Machmud Tidak Mampu Kendalikan Roda Kegiatan Dewan

simonSurabaya – Kalangan anggota Dewan Perwakilan Rakyat Daerah (DPRD) Surabaya kembali geram atas pola kepemimpinan Moch Machmud yang dinilai komitmen jelas. Semua itu berakar dari pemilihan ketua Badan Kehormatan (BK) dijadwalkan tanggal 17/03/2014 lalu gagal lagi.

“Ini bentuk ketidak mampuan Machmud selaku ketua dewan tidak bisa menjalankan roda organisasi,” kata Simon Lekatompessy Ketua Fraksi Partai Damai Sejahtera (PDS).

“Waktu mau menggantikan Wishnu Wardhana (WW), Machmud berjanji akan segera membentuk beberapa kursi yang kosong di antaranya ketua BK dan Komisi B bidang Perekonomian (Eko) yang baru dipilih akhir-akhir ini,” tambahnya.

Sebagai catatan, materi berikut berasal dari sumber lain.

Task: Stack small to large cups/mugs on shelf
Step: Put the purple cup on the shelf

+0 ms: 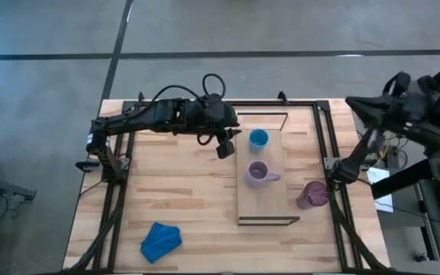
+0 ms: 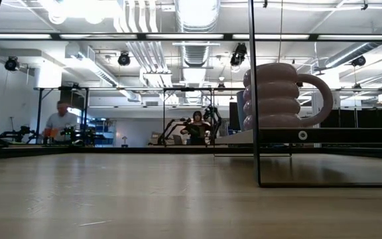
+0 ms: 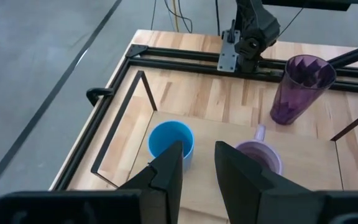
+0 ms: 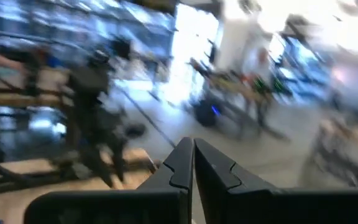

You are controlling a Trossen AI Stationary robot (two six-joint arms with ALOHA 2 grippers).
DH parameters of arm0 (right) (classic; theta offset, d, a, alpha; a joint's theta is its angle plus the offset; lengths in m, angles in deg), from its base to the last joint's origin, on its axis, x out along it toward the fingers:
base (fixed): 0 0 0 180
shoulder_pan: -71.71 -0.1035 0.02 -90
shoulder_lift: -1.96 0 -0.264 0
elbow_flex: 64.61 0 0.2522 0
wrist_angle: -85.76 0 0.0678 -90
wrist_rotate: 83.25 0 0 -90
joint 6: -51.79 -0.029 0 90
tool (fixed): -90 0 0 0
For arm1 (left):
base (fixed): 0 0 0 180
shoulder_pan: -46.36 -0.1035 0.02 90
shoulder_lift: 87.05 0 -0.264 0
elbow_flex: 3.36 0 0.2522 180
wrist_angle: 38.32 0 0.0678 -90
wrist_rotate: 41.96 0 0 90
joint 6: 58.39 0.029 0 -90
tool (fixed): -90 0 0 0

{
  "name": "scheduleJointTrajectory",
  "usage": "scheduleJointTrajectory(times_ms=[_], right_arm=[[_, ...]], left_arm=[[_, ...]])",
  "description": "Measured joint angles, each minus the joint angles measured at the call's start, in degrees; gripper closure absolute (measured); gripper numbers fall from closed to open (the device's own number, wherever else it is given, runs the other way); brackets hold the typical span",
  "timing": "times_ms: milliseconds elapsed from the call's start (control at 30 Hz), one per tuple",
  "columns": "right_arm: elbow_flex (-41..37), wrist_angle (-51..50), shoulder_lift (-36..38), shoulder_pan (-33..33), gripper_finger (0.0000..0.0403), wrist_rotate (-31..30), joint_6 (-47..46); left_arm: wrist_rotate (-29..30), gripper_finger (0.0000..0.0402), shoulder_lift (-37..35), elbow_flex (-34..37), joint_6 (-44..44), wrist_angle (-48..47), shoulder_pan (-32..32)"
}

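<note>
The small blue cup stands upright on the far part of the wooden shelf. The lilac mug stands on the shelf's middle, its handle toward the table's right. The dark purple cup stands on the table just right of the shelf. My left gripper hangs open and empty just left of the blue cup. In the left wrist view, my left gripper has the blue cup and the lilac mug just beyond its fingers. My right gripper is shut and empty, raised at the table's right side.
A crumpled blue cloth lies near the table's front left. Black frame rails run along the table's sides. The shelf's thin dark end frames stand up at its ends. People show in the room behind.
</note>
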Motion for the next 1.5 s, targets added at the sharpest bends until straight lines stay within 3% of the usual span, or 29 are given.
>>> scheduleJointTrajectory(times_ms=[167, 233, 333, 500, 667, 800, 900, 1033, 1167, 1267, 1433, 1500], right_arm=[[7.76, -0.27, -1.96, -1.79, 0.0394, 21.01, -0.04], [11.18, -3.69, -2.67, -1.93, 0.0394, 21.05, -1.53], [15.82, -18.15, -3.94, -1.88, 0.0394, 17.48, -9.82], [22.51, -43.82, -6.38, -1.75, 0.0394, 31.83, -33.79], [24.87, -49.07, -8.26, -0.36, 0.0394, 30.75, -42.70], [25.01, -58.61, -9.33, 0.77, 0.0394, 31.93, -56.19], [24.45, -66.10, -9.17, 2.29, 0.0394, 39.24, -67.25], [22.92, -67.62, -8.48, 3.55, 0.0394, 46.93, -76.83], [21.59, -66.97, -8.40, 3.65, 0.0394, 47.88, -77.80], [20.53, -63.31, -8.38, 3.71, 0.0394, 52.42, -76.15], [17.50, -48.11, -8.53, 3.69, 0.0394, 71.69, -61.92], [16.89, -46.48, -8.51, 3.64, 0.0394, 79.05, -56.61]], left_arm=[[-0.01, 0.0322, 0.00, 0.00, 0.00, 0.06, -0.15], [0.00, 0.0322, 0.00, 0.00, 0.00, 0.20, -0.15], [-0.01, 0.0322, 0.00, 0.01, 0.00, 0.17, -0.15], [-0.01, 0.0322, 0.00, 0.09, 0.00, 0.13, -0.15], [-0.03, 0.0322, 0.00, 0.09, -0.02, 0.08, -0.15], [-0.03, 0.0322, 0.00, 0.14, -0.04, -0.03, -0.15], [-0.11, 0.0322, 0.00, 0.17, -0.04, -0.06, -0.15], [-0.18, 0.0322, 0.00, 0.17, -0.04, -0.07, -0.15], [-0.21, 0.0322, 0.00, 0.17, -0.04, -0.07, -0.15], [-0.21, 0.0322, 0.00, 0.23, -0.04, -0.10, -0.15], [-0.23, 0.0322, 0.00, 0.24, -0.06, -0.11, -0.15], [-0.24, 0.0322, 0.00, 0.24, -0.06, -0.13, -0.15]])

Masih kata Simon yang juga sebagai Wakil Ketua (Waket) Komisi C bidang Pembangunan (Pemb), janji Machmud hanya omong kosong, tidak bisa dibukti. Sebagai ketua, harus bersikap tegas dan cepat guna menjalankan kegiatan kedewanan.

“Jangan beralasan hanya tinggal 6 bulan saja, namun ini soal tanggung jawab kita sebagai wakil rakyat harus mengabdi sampai akhir masa jabatan,” sindirnya.

agusHal senada juga disampaikan oleh Agus Sudarsono anggota Komisi C, dirinya sangat menyayangkan dengan sikap ketidak tegaskan pimpinan DPRD sekarang. Jika dibandingkan waktu dipimpin oleh WW meskipun arogan namun sesuai dengan aturan sehingga 3 fungsi legislatif dapat berjalan secara maksimal.

“Sangat jauh berbeda dengan ketua yang dulu, sekarang bisa dikatakan peran DPRD sangat menurun drastis ibarat singa tapi tidak bertaring,” ungkapnya.

“Ketua dewan harus bisa mengatur ritmen kunjungan kerja (kunker) dengan memberikan jadwal yang tepat, sehingga gedung rakyat tidak kosong seperti ini, bisa lihat pada hari Rabu sampai Kamis pasti sepi,” katanya.

“Kita hanya berharap ketua harus mampu menjadwal, kalau tidak ya seperti ini apa lagi sekarang masa kampanye mereka pasti lebih sibuk kunker dan kampanye ini dampak dari ketidak becusan pimpinan dewan,” pungkasnya.